Material provided: Begin
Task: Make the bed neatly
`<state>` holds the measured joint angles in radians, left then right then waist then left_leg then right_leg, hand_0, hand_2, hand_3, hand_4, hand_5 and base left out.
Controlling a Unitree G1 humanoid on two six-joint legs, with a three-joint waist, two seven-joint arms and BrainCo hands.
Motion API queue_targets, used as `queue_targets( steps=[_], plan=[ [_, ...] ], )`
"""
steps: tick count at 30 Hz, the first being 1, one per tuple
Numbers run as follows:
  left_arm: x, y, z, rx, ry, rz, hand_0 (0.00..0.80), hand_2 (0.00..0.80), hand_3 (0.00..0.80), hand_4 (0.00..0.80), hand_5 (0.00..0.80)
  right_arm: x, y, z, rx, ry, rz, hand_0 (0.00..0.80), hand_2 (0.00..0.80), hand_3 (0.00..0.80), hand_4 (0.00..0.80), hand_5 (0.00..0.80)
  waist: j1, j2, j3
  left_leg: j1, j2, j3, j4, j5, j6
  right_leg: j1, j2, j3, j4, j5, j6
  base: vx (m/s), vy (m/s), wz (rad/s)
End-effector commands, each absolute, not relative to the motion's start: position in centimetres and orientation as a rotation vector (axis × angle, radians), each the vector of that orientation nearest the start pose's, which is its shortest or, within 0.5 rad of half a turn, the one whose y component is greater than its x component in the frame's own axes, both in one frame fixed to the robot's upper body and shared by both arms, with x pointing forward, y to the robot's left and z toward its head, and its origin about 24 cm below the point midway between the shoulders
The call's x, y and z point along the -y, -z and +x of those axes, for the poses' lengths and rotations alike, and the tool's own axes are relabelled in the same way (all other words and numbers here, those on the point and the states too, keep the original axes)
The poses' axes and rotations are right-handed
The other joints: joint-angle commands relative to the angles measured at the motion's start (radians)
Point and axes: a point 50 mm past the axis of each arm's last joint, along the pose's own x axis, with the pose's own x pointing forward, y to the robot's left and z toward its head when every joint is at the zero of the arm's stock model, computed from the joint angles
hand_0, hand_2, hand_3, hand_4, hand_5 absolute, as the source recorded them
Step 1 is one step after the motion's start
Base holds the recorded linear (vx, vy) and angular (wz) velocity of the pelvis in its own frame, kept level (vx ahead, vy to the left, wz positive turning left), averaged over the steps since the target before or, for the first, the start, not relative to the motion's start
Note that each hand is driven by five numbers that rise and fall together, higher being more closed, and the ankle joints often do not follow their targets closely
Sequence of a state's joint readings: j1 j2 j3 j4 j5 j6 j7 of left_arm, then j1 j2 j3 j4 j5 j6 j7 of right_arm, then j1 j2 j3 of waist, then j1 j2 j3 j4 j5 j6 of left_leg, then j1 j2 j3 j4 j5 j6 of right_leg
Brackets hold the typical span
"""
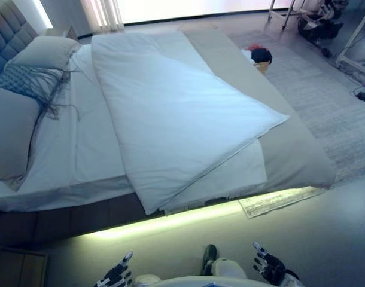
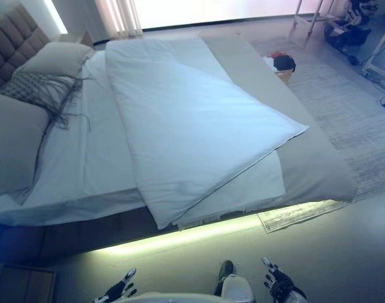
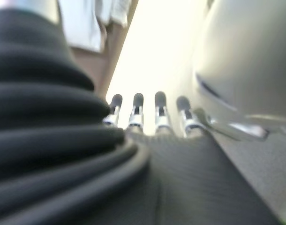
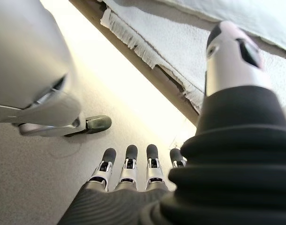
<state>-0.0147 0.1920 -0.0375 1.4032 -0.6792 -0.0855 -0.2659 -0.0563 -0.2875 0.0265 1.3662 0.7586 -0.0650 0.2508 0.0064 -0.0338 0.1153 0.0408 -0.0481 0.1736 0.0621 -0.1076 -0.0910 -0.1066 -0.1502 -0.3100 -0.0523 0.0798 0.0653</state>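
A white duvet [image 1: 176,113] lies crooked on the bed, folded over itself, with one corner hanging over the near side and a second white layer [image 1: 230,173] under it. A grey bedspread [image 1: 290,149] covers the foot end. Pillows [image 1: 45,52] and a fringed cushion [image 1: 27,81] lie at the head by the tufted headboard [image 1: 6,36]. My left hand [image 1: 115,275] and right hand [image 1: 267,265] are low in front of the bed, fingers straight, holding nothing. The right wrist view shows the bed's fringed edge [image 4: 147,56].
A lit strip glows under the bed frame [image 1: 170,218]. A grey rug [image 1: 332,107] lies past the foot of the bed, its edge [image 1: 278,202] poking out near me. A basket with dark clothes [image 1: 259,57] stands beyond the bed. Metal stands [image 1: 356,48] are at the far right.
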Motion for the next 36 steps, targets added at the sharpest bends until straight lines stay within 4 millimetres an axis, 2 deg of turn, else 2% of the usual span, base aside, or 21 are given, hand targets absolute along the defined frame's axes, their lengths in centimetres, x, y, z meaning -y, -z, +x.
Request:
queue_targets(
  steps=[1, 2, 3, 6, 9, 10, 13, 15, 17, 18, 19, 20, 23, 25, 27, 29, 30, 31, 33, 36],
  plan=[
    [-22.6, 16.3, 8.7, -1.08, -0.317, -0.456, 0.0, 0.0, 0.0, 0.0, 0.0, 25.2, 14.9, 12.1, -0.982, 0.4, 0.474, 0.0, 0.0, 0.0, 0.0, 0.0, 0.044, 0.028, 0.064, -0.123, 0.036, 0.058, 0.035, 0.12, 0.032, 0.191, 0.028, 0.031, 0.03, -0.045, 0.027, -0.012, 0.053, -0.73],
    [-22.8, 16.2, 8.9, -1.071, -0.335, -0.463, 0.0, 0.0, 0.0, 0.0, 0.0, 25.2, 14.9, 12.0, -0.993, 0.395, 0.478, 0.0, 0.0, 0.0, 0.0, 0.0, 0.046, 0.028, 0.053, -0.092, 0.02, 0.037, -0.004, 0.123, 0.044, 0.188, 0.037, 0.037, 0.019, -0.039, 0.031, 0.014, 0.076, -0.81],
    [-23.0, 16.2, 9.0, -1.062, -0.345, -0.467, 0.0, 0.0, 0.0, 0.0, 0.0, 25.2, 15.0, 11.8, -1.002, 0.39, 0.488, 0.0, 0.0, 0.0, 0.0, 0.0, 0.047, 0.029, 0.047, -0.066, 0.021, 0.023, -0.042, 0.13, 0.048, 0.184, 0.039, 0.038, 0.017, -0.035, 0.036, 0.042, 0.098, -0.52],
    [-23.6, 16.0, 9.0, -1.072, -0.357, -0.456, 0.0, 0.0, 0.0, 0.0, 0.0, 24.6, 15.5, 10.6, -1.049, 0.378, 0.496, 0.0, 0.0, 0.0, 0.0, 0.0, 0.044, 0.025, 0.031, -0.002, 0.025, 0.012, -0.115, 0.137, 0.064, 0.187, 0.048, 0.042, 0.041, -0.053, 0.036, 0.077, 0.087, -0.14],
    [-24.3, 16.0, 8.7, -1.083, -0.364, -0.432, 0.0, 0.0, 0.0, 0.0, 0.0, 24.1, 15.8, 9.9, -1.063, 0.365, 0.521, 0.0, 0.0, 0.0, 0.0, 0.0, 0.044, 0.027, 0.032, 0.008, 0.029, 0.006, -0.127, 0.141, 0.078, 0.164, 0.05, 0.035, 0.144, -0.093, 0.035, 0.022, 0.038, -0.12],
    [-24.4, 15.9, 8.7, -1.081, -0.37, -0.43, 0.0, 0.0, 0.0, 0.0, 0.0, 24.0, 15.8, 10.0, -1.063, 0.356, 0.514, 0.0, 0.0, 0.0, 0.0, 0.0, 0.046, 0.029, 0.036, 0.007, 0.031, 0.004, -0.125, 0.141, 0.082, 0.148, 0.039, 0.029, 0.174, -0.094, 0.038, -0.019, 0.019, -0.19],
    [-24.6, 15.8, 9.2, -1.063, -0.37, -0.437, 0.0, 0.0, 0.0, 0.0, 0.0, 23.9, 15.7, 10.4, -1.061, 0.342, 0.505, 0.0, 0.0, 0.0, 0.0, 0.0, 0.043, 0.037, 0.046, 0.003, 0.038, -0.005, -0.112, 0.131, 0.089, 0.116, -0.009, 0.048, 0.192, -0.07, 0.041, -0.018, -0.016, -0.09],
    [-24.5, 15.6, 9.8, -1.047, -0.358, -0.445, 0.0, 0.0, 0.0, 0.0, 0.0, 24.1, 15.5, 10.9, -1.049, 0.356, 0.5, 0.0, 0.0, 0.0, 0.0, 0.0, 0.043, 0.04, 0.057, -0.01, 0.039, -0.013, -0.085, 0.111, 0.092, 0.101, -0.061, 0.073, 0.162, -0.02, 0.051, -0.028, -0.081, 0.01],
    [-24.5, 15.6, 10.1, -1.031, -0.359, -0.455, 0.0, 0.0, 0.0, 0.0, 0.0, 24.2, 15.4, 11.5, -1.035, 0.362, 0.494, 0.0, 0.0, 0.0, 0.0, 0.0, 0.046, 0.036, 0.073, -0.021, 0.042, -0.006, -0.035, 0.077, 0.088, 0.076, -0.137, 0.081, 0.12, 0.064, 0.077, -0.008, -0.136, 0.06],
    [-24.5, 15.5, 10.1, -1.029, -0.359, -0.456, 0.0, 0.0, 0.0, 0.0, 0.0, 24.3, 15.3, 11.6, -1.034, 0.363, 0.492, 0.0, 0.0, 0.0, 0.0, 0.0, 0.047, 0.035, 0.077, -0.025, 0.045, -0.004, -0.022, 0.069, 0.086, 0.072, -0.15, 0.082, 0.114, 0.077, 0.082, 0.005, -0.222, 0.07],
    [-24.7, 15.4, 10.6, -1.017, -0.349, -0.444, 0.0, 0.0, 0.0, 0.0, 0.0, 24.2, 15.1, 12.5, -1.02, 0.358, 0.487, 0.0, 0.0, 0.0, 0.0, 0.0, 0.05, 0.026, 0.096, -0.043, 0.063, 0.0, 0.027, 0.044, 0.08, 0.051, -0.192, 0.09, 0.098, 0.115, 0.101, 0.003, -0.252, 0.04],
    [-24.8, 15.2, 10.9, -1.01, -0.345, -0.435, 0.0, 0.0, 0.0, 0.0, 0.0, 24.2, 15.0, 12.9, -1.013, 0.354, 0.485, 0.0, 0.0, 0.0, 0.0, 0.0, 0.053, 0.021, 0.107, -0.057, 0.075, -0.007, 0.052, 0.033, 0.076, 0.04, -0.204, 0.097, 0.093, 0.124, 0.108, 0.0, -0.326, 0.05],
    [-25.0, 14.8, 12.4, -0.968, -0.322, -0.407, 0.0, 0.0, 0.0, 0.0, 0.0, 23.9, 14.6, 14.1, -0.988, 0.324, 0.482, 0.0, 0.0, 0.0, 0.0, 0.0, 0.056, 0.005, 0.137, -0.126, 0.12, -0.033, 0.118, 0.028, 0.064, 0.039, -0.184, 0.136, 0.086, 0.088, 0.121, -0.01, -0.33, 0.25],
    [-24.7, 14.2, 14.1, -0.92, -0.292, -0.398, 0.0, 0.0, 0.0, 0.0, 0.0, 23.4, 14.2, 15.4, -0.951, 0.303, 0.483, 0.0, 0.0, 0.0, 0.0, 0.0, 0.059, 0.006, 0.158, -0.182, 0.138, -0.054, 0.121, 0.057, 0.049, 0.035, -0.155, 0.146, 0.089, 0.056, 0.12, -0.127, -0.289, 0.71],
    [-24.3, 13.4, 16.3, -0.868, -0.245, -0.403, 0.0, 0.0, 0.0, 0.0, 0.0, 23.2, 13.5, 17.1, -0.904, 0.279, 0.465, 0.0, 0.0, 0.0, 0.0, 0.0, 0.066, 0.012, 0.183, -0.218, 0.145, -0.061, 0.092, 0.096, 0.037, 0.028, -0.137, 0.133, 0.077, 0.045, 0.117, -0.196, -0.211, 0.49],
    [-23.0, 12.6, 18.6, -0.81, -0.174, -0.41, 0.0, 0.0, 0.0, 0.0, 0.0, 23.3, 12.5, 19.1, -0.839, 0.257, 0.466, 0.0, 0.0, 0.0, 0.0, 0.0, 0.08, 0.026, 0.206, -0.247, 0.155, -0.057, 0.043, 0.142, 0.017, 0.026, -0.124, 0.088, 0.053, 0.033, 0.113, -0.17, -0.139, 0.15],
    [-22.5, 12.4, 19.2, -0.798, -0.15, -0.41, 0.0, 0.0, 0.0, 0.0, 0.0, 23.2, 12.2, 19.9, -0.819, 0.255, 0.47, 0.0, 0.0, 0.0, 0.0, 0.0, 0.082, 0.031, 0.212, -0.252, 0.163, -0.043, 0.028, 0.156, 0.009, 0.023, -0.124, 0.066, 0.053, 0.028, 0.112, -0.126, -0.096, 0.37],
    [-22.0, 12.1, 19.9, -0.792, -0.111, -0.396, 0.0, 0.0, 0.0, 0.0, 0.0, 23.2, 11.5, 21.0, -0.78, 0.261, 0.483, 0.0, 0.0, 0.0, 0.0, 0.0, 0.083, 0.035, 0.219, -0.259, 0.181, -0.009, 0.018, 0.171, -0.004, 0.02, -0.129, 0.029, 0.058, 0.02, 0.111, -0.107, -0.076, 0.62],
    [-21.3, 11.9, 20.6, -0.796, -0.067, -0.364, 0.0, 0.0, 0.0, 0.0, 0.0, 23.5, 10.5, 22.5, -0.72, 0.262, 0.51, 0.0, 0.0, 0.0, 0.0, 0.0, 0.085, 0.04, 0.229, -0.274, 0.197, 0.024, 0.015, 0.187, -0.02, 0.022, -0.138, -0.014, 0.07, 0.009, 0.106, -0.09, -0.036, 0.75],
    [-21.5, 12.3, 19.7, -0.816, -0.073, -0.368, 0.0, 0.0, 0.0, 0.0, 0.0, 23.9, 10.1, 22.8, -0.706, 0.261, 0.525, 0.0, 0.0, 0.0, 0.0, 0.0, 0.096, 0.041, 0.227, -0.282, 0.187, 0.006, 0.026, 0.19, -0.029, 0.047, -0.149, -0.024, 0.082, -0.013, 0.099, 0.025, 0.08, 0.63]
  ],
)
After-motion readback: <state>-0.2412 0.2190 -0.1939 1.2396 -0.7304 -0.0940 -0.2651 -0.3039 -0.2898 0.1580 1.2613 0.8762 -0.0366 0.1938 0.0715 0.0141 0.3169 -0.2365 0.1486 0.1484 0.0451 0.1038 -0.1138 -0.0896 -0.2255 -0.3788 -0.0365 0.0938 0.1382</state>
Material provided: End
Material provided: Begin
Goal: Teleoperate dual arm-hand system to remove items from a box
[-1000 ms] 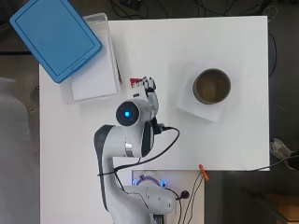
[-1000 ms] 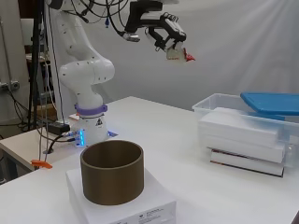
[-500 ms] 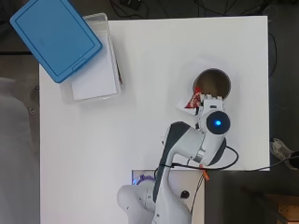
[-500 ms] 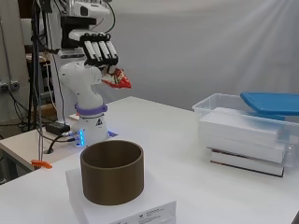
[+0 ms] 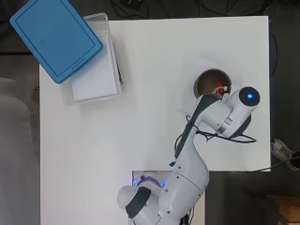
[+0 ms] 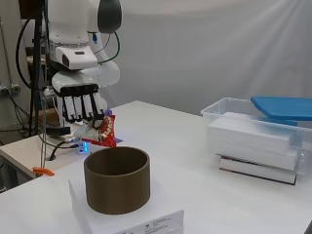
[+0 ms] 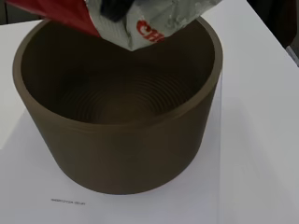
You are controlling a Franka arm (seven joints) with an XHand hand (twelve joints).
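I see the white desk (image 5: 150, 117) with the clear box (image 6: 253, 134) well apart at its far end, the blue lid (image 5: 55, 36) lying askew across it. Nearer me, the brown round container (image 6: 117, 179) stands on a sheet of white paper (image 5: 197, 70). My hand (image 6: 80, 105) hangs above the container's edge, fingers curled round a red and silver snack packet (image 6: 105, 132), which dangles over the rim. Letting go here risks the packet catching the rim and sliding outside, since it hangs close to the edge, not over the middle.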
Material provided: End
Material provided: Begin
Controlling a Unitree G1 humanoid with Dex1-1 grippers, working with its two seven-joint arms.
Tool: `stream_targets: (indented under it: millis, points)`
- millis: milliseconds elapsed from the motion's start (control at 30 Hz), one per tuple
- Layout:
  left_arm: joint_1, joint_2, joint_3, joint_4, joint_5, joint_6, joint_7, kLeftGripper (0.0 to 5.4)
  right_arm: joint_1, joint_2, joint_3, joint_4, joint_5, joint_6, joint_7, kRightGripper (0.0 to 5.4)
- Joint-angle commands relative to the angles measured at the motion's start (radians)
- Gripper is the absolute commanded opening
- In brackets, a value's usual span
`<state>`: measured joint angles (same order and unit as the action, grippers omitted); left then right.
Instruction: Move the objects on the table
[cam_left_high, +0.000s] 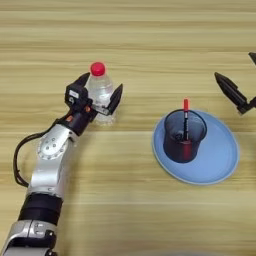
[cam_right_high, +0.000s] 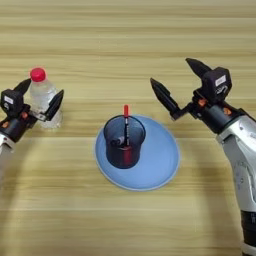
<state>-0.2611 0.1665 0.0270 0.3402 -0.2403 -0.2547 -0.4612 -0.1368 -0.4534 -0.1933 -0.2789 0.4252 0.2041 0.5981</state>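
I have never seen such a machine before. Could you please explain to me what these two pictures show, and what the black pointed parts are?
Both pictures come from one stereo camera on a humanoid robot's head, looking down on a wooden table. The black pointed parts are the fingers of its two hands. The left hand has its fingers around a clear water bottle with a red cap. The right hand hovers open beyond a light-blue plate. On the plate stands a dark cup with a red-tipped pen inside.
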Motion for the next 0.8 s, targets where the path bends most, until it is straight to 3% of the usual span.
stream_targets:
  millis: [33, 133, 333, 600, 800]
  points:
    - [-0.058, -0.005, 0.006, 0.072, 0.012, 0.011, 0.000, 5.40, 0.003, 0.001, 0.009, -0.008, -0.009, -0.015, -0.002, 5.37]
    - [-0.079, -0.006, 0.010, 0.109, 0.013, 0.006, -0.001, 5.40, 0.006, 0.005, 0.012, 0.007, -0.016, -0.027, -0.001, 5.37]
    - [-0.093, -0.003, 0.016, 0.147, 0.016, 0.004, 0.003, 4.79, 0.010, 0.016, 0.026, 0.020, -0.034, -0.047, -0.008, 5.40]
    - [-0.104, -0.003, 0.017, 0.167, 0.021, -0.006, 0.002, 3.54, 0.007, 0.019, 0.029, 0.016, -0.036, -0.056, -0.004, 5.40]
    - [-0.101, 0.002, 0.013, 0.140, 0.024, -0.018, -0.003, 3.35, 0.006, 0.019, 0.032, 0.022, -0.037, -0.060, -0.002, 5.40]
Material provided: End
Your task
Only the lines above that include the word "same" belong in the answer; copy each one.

Answer section
The call's x, y and z point along the -y, -z and +x of those axes, for the poses' lengths and rotations alike, and the tool's own axes are relabelled in the same way (all other words and numbers here, those on the point and the states too, keep the original axes)
`<state>`: measured joint angles (same order and unit as the action, grippers omitted); left then right.

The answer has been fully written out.